In your reply, reproduce every line of the data without any alteration.

# # # #

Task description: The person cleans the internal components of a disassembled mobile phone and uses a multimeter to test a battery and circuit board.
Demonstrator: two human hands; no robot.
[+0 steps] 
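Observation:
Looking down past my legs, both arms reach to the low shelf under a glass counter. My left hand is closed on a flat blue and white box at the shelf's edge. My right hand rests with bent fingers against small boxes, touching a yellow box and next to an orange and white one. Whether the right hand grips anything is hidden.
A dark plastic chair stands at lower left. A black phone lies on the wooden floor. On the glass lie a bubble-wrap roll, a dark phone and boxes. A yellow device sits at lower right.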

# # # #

■ **Task response**
Task description: The person cleans the internal components of a disassembled mobile phone and uses a multimeter to test a battery and circuit board.
Demonstrator: two human hands; no robot.
[+0 steps] 
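Observation:
Looking down past my legs, both arms reach to the low shelf under a glass counter. My left hand is closed on a flat blue and white box at the shelf's edge. My right hand rests with bent fingers against small boxes, touching a yellow box and next to an orange and white one. Whether the right hand grips anything is hidden.
A dark plastic chair stands at lower left. A black phone lies on the wooden floor. On the glass lie a bubble-wrap roll, a dark phone and boxes. A yellow device sits at lower right.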

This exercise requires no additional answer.